▶ _ABOUT THIS EXERCISE_
Within the data below, find the string "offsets" and return each line where it occurs.

^^^^^^^^^^^^^^^^

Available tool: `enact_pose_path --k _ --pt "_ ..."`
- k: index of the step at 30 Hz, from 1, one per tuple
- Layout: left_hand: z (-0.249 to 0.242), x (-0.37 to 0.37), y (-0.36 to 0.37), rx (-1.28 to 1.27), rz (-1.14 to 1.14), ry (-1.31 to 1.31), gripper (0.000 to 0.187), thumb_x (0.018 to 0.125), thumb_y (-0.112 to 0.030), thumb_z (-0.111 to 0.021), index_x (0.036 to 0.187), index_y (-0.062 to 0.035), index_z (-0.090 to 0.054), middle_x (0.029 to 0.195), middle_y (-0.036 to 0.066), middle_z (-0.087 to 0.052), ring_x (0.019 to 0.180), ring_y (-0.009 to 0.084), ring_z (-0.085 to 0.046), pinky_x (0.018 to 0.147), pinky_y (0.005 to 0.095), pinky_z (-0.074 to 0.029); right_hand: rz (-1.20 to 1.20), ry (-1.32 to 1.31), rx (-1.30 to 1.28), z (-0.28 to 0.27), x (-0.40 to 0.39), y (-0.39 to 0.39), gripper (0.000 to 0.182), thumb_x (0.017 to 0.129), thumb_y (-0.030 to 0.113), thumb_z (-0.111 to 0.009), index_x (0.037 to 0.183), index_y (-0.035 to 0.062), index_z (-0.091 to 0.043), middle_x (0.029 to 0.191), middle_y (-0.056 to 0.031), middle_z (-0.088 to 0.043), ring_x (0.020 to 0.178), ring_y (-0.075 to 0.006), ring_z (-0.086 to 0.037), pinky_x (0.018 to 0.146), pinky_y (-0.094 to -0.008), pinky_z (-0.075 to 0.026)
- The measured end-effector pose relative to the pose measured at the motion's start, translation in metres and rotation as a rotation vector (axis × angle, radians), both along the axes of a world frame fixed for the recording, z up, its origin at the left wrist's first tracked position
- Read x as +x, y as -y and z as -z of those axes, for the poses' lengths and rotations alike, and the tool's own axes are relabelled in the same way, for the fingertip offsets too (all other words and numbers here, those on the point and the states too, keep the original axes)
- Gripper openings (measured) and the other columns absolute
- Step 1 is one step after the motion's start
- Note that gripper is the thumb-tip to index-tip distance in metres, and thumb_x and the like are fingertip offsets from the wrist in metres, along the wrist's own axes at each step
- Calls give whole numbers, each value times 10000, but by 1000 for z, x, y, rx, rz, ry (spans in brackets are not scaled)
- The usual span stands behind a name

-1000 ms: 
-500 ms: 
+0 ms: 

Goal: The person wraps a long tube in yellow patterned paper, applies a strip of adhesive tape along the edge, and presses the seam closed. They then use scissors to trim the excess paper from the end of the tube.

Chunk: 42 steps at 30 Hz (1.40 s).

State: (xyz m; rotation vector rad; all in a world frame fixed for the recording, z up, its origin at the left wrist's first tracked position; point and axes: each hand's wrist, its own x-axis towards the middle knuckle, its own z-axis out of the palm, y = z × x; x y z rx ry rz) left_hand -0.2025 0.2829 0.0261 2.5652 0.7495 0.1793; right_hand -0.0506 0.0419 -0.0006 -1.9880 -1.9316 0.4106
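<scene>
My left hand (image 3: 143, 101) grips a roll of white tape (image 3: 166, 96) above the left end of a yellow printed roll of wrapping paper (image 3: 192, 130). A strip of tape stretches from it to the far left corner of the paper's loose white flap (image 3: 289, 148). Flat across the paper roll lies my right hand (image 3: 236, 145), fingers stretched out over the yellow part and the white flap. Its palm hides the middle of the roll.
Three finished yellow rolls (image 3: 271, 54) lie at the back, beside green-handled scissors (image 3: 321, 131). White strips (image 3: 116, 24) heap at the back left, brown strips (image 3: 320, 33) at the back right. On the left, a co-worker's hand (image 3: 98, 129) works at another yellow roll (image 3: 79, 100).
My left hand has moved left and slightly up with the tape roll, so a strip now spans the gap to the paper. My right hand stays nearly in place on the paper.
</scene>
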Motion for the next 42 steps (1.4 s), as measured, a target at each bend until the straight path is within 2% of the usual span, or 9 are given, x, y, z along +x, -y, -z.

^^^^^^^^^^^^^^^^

▶ _SOLUTION FOR THIS PROBLEM_
- Read x as +x, y as -y and z as -z of those axes, for the poses' lengths and rotations alike, and the tool's own axes are relabelled in the same way, for the fingertip offsets too (all other words and numbers here, those on the point and the states too, keep the original axes)
- Note that gripper is the thumb-tip to index-tip distance in metres, and thumb_x and the like are fingertip offsets from the wrist in metres, along the wrist's own axes at each step

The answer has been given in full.